Bütün diktatörlüklerin ortak özelliğidir, kendini bilmezlik. Bilemezler, çünkü çaresizdirler. Yunan cuntasının yaptığı buydu. Emperyalistler de arkadan ittiler. Tutarsa ceplerine koyacaklardı, tutmazsa kimin ipinin çekileceği belliydi.

Yani Türkiye solunun Barış Harekatından bir ulusal övünç türetmesi yersizdir.

Ankara merkezkaç etkiler altında hareket eden Kıbrıs'a dönük emperyalist planın parçası olmuştur. Harekatın Lefkoşa'nın göbeğinde, Adanın büyük biraderi Britanya'nın “saray”ında durması rastlantı olabilir mi!

* * *

Sonrası bataklıktır.

Emperyalizm Kıbrıs'ta kir üreten, sürekli uluslararası hukuku ihlal eden, yasadışı nüfus hareketleri örgütleyen, adanın kuzeyini kumarhane ekonomisine çeviren Ankara'yı bu çamurla teslim almıştır. Türk-Yunan gerginliği denen zırvalık bölgeyi tutsak etmenin bir aracı olarak kullanılmıştır.

Bataklık ölüm korkusuysa, emperyalizm Türkiye egemenlerine ve yoksul, bilinçsiz, örgütsüz halka bunu yaşattı. Deyimde geçen sıtmanın temsilcisi ise AKP'dir!
AKP kah Türkiye'nin kadim sorununu çözmek, kah AB yolundaki “kamburu” sıfırlamak, kah ordunun rolünü azaltıp ortalığı demokratikleştirmek iddialarıyla, kah ABD'yle stratejik ittifak masalları yayarak yol aldı. Kıbrıs, AKP diktasının kendini ülkeye vazgeçilmezlik edasıyla dayatmasının zeminlerinden biri oldu. Erdoğan'ın yeteneği balçık üstünde yaylanıp sıçrayabilmektir.

* * *

Anlatmaya çalıştık dostlarımıza... Kıbrıs'ta AB'yi olumlu bir amaç gibi gösteren, AKP'yi o güzel geleceğin taşıyıcısı olarak sunan ve komünist Nâzım'ın adını bulaştıran “Bu memleket bizim” kampanyasının sakıncalarını yazdık, yıllar önceki soL dergilerinde.
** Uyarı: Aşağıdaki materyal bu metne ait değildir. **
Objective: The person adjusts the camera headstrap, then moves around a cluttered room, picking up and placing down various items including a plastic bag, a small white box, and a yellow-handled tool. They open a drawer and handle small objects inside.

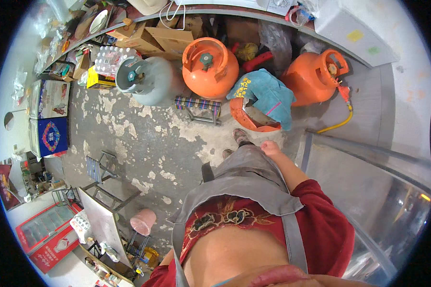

Kıbrıslı Rum kardeşlerimize de dil döktük. “Adam gerici, ama barışı getiriyor” yaklaşımının hayatta herhangi bir karşılığı olamayacağını anlatmaya uğraştık. Bu kafa dağınıklığıyla marksist olunamayacağını görüyorduk. Bildiğimiz “yetmez ama evet” sendromuydu karşımızdaki... 12 Eylül'den kurtulma demagojsinin Kıbrıs'taki karşılığı Denktaş olmuştu. Türk kontrgerillasının ilk egzersizlerinde eğitimini tamamladığını hiç saklamayan, ama kimilerinin yine solculuk adına anti-emperyalist sıfatıyla taltif ettiği Rauf bey...

* * *

Kırk yıl sonra solun pozisyonu bellidir.

Biz o güzelim Adanın birliğini savunuruz. Lefkoşa'yı bölen o aptal duvarlara, kum torbalarına nasıl katlanırız!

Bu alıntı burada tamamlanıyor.